WHAT IS REQUIRED |
Please copy each line of the data that includes the string "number".

Excerpts from a dataset |
####################
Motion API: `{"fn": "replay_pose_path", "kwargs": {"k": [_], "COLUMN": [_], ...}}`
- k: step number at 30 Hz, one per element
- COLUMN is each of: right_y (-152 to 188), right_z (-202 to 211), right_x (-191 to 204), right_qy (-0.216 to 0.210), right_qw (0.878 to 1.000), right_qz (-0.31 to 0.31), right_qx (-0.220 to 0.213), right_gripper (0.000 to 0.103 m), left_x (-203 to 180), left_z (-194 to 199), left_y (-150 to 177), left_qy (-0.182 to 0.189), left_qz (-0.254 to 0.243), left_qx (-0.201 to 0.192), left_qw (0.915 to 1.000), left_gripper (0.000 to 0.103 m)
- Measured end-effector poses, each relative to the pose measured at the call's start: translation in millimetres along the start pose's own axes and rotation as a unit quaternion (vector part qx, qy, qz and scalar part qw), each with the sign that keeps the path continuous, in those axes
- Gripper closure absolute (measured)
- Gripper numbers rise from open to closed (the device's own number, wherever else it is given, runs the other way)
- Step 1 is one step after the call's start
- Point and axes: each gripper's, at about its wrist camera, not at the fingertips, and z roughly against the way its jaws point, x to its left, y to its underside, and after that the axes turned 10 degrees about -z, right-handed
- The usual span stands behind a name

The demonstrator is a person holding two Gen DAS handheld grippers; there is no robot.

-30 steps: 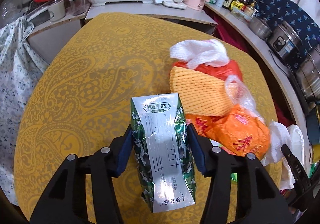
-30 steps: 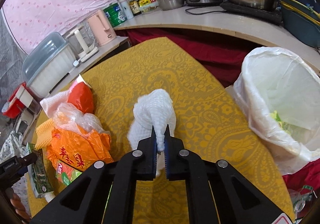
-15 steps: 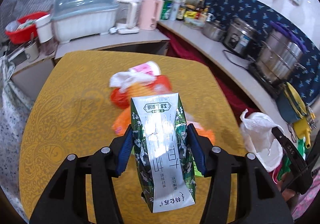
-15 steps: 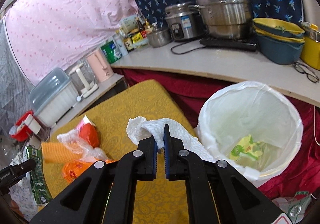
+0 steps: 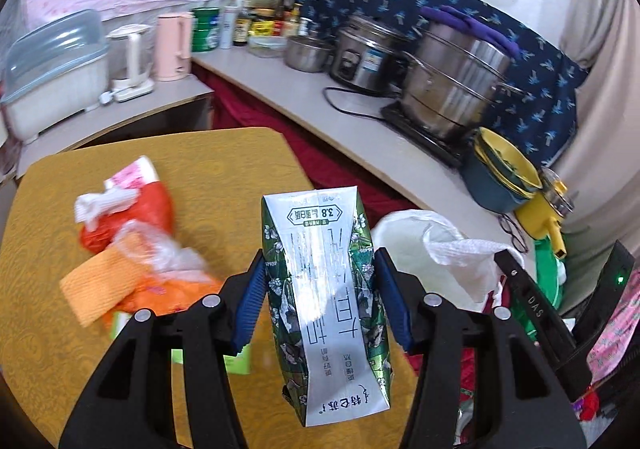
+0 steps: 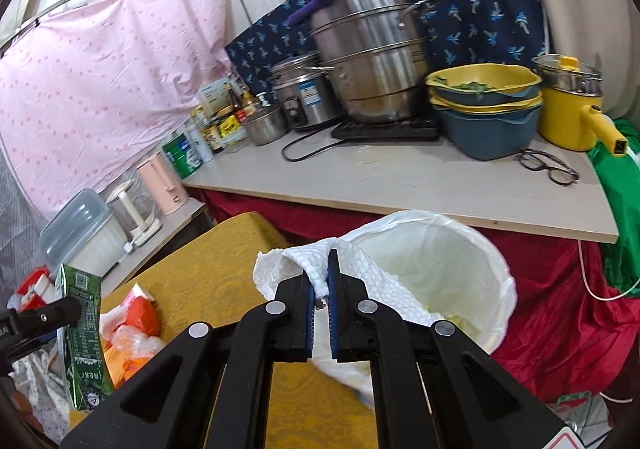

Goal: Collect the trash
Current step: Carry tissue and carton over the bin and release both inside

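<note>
A yellow patterned table [image 5: 52, 329] fills your left view, with a steamer pot [image 5: 452, 85] on the counter behind. Your left gripper [image 5: 320, 301] clamps a green milk carton [image 5: 326, 309] above the table's edge; an orange wrapper pile [image 5: 132, 277] lies left. In the right view, your right gripper [image 6: 319, 297] pinches a white paper towel [image 6: 288, 261] just before the lined trash bin [image 6: 492, 249].

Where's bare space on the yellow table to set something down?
Free: the far half of the yellow table, between the trash pile and the side counter. Crowded: the near left, under the pile, and the right edge by the lined bin.
</note>
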Motion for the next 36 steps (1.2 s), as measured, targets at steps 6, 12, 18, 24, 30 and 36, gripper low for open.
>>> {"fn": "replay_pose_path", "kwargs": {"k": [6, 12, 18, 24, 30, 36], "right_y": [-13, -20, -18, -13, -12, -14], "right_z": [-2, -14, -26, -39, -45, -41], "right_x": [-40, -73, -88, -87, -83, -76], "right_qy": [0.032, 0.059, 0.072, 0.074, 0.072, 0.068], "right_qw": [0.999, 0.998, 0.996, 0.996, 0.997, 0.997], "right_qz": [-0.02, -0.039, -0.049, -0.044, -0.039, -0.039], "right_qx": [-0.01, -0.006, 0.006, 0.018, 0.017, 0.005], "right_gripper": [0.098, 0.098, 0.098, 0.097, 0.089, 0.069], "left_x": [-45, -80, -101, -110, -106, -93], "left_z": [-40, -82, -119, -141, -149, -143], "left_y": [-16, -21, -23, -21, -23, -25], "left_qy": [0.052, 0.08, 0.104, 0.117, 0.112, 0.093], "left_qz": [-0.019, -0.037, -0.05, -0.053, -0.048, -0.032], "left_qx": [0.018, 0.037, 0.061, 0.073, 0.07, 0.06], "left_qw": [0.9983, 0.9954, 0.9915, 0.9891, 0.9901, 0.9933], "left_gripper": [0.052, 0.052, 0.052, 0.054, 0.048, 0.033]}}
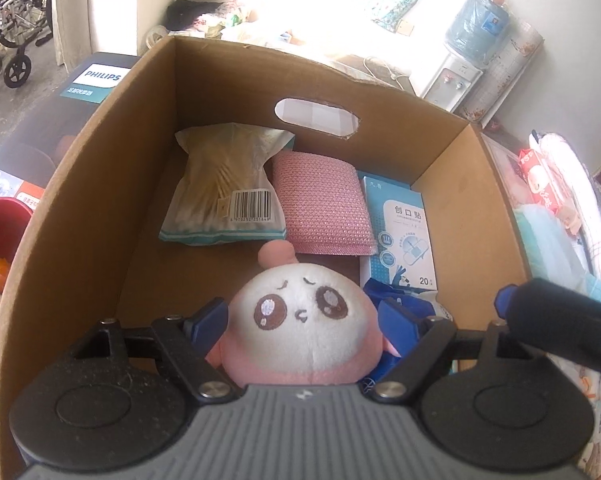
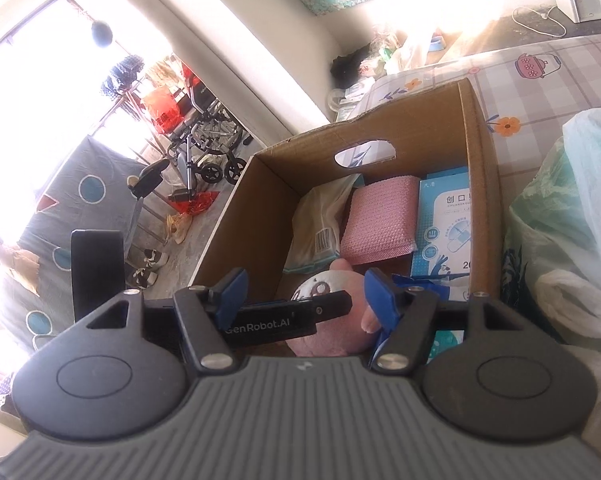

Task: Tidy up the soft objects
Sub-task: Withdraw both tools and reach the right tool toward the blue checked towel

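The left gripper (image 1: 302,316) pinches the plush toy (image 1: 300,320) low centre of frame, over the cardboard box (image 1: 100,168), the right gripper (image 2: 304,292) spread and empty; judged best lowered onto the bare floor before the cotton swab bag (image 1: 224,188) and released gently.

Sunlit window (image 2: 28,80), wheelchair (image 2: 204,148) beside it, water dispenser (image 1: 456,76) by wall.
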The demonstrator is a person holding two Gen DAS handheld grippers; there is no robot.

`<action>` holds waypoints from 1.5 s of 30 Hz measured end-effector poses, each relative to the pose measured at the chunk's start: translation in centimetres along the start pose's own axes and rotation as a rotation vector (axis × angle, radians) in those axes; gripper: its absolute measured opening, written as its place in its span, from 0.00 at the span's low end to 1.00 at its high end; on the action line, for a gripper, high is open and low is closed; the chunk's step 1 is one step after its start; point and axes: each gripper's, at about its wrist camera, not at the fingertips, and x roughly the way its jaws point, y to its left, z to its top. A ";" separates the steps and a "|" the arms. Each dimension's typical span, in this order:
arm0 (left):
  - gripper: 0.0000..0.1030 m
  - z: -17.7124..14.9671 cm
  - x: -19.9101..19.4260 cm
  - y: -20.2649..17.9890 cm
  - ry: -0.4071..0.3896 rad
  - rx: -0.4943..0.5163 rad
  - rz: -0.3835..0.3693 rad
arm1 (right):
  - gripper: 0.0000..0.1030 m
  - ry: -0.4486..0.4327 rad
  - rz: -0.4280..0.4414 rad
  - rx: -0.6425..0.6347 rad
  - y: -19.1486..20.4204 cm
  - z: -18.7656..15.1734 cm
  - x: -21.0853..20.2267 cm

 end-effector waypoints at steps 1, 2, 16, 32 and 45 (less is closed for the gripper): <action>0.81 0.0 -0.5 -0.1 -0.014 0.000 0.010 | 0.65 -0.010 0.008 0.002 0.0 0.0 -0.4; 0.81 -0.1 -1.1 -0.4 -0.031 0.005 0.023 | 0.65 -0.023 0.016 0.005 -0.1 -0.1 -1.0; 0.85 -2.8 -8.2 -15.2 -0.255 0.312 -0.092 | 0.70 -0.297 0.003 0.033 -5.2 -1.5 -15.0; 0.68 -9.0 1.7 -34.3 -0.094 0.511 -0.252 | 0.65 -0.437 -0.502 0.170 -26.2 -2.7 -30.8; 0.58 -6.3 4.1 -33.4 -0.044 0.468 -0.222 | 0.29 0.027 -0.671 -0.333 -33.4 4.7 -18.1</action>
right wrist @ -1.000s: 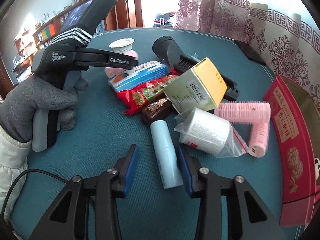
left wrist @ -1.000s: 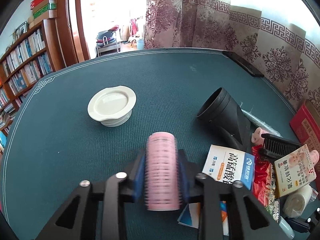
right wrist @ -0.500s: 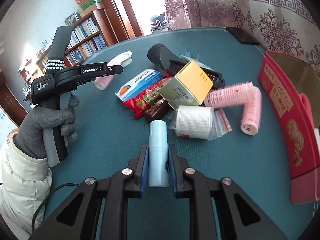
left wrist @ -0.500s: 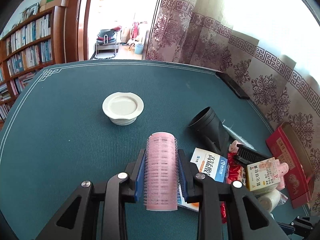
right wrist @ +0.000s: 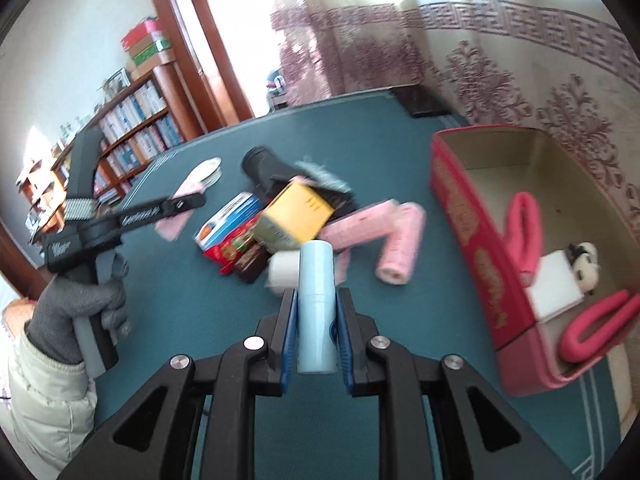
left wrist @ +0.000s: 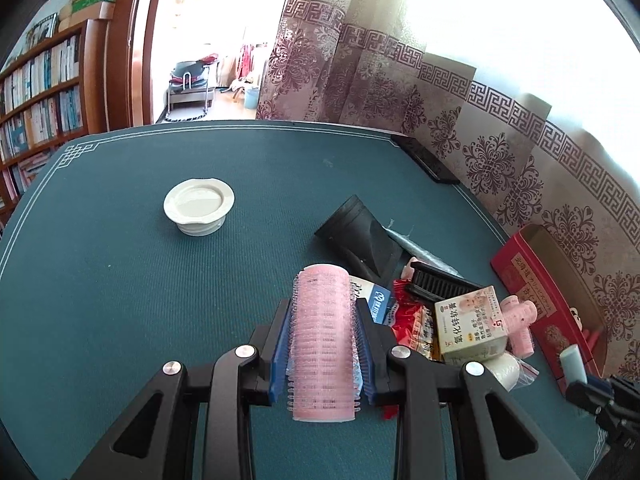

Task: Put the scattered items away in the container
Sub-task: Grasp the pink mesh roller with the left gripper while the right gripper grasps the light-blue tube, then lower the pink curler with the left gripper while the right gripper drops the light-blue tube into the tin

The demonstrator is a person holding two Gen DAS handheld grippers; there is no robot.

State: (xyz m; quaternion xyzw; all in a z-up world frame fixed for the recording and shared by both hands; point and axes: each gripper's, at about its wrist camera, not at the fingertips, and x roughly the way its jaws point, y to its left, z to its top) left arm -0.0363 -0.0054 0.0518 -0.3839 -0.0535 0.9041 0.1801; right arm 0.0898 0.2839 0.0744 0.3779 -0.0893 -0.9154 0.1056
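Right gripper (right wrist: 316, 320), jaws just closed on the pale blue cylindrical plastic tube (right wrist: 316, 300), now carries it off the green felt table (right wrist: 192, 320) toward the open red cardboard box (right wrist: 480, 240); left gripper (left wrist: 322, 340) still clamps the pink bristled hair roller (left wrist: 322, 336).

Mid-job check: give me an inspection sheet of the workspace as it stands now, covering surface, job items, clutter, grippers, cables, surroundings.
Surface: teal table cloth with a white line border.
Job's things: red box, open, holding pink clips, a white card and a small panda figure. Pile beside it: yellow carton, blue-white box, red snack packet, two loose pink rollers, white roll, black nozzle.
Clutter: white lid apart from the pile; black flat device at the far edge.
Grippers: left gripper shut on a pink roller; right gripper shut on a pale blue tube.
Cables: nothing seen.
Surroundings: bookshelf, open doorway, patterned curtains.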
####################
FINISHED TASK |
- k: step number at 30 Hz, one per element
- Gripper numbers rise from open to closed (the device's own number, wherever else it is given, runs the other way)

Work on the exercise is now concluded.